Sirtuin 1 mediates some of the effects of dietary restriction that delay or reverse some of the physiological changes associated with aging through effects on DNA methylation [32].

Diets high in these methyl-donating nutrients can rapidly impact gene expression, especially during early development when the epigenome is first established, and can have long-lasting effects in adult life.

Studies in animals have reported that diets poor in methyl-donating folate or choline before or just after birth cause permanent hypomethylation of parts of the genome. In adults, a methyl-deficient diet decreases DNA methylation, but the changes are reversible when methyl is added back into the diet.

Further, depending on the dietary supplements received by a pregnant mouse, her offspring may have a different phenotype due to differential gene methylation. In an example of epigenome-modifying chemicals, bisphenol A (BPA) is widely used to manufacture numerous plastic products including containers.

The pups of adult mice fed BPA were more likely to have an unhealthy phenotype (yellow/obese, prone to cancer and diabetes) compared to those born from mothers fed BPA with supplemented methyl-rich nutrients like folic acid and vitamin B12 (brown, thin and healthy).

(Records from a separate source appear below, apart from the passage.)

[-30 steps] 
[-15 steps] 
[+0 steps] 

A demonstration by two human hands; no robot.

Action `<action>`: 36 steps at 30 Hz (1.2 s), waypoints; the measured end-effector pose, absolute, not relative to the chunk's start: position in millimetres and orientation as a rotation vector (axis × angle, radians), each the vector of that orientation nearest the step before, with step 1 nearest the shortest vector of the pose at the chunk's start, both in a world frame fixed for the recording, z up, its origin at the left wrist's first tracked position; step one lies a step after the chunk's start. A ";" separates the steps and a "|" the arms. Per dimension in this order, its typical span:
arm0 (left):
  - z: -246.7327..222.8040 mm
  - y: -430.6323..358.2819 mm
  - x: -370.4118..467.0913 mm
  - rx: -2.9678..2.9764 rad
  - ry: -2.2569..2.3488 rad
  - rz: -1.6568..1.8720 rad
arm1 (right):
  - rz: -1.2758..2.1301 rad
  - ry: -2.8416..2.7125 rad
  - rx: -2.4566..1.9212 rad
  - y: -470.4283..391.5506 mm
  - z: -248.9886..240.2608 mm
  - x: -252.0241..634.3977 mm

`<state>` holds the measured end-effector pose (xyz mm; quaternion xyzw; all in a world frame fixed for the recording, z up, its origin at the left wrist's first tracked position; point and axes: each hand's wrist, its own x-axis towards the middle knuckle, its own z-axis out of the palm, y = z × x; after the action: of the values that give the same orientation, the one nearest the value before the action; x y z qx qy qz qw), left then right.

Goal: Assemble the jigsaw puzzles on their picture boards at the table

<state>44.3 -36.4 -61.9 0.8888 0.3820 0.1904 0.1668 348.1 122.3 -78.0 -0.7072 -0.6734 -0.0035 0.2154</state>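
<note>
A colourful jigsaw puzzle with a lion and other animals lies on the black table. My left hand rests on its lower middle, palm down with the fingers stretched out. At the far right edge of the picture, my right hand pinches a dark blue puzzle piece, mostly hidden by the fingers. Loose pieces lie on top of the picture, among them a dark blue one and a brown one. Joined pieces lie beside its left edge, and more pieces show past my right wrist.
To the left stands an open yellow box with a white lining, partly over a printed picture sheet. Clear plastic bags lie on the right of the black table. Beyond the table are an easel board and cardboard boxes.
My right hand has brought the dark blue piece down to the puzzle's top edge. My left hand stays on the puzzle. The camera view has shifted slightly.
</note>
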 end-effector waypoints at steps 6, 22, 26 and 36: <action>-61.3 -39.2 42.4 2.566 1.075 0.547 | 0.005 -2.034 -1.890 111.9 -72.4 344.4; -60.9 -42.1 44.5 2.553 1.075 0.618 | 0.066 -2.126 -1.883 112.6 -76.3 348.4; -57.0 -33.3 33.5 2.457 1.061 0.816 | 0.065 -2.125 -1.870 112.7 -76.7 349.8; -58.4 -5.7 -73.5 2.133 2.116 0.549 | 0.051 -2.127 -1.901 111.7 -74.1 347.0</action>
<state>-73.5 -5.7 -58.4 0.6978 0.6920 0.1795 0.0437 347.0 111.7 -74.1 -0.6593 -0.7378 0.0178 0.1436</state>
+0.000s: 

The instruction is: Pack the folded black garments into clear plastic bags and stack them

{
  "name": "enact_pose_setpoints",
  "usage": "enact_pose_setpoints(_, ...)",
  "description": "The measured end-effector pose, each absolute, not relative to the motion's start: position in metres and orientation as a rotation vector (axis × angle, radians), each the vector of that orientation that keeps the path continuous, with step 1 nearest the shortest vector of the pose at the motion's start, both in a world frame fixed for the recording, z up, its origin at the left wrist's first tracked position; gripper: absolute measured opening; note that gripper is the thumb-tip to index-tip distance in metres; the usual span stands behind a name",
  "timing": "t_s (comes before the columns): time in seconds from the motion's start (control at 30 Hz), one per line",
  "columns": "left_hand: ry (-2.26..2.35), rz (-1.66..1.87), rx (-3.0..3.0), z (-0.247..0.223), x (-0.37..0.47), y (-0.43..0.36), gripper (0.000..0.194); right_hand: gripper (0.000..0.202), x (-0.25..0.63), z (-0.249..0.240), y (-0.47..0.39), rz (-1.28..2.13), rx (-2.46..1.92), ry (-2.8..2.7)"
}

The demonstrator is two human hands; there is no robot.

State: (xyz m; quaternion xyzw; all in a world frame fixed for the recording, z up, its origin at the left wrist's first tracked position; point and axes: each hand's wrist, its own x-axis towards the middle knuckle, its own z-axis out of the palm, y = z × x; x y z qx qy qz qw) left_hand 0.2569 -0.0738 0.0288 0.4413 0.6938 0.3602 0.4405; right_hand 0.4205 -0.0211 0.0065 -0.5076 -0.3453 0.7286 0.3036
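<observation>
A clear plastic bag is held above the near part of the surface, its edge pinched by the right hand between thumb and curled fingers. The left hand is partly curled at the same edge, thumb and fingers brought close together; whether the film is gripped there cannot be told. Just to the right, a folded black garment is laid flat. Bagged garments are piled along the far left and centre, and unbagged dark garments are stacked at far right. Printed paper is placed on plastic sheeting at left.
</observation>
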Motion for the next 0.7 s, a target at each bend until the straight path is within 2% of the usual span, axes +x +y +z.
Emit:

In this case, maternal nutrient supplementation counteracted the negative effects of chemical exposure, underscoring the importance of a good diet rich in fruit and vegetables and other high-quality foods.

Methyl-donating nutrients act as co-substrates for methyl group transfers; the pool of available methyl donors is an important regulator of both DNA and histone methylation capacity [33] and their production is also dependent on BPA’s epigenetic effects. In this mouse model, altered DNA hypomethylation could be alleviated by folic acid as a dietary methyl donor.

Another striking example of the effects of early diets on epigenetics with consequences on the phenotype can be found in honey bees.

The sterile worker bee differentiates from the fertile queen depending on the larval diet through epigenetic changes in DNA methylation patterns. Larvae designated to become queens are fed exclusively with royal jelly, which contains epigenetically active ingredients that silences a key gene which itself silences a group of queen genes [12].

Furthermore, DNA methylation changes occur during ageing, and it has become evident that early life nutrition can modulate DNA methylation and influence longevity, in particular by inducing long-term changes in DNA methylation and other marks that affect susceptibility to a range of ageing-associated diseases [11]; that is, a form of “cellular memory” (see [32] for a review). In this regard, the lifespan of a queen bee is up to twenty times that of a worker.

Nutritional Epigenetics and Cancer

Folic acid and vitamin B12 are two examples of epigenetically active ingredients that play important roles in DNA metabolism and the maintenance of DNA methylation patterns via chemical reaction of a methyl product. In one in vivo study, dietary folate intake was positively correlated with p16 tumor suppressor gene expression, a critical cancer-associated gene with frequent silencing DNA methylation of its promoter [12].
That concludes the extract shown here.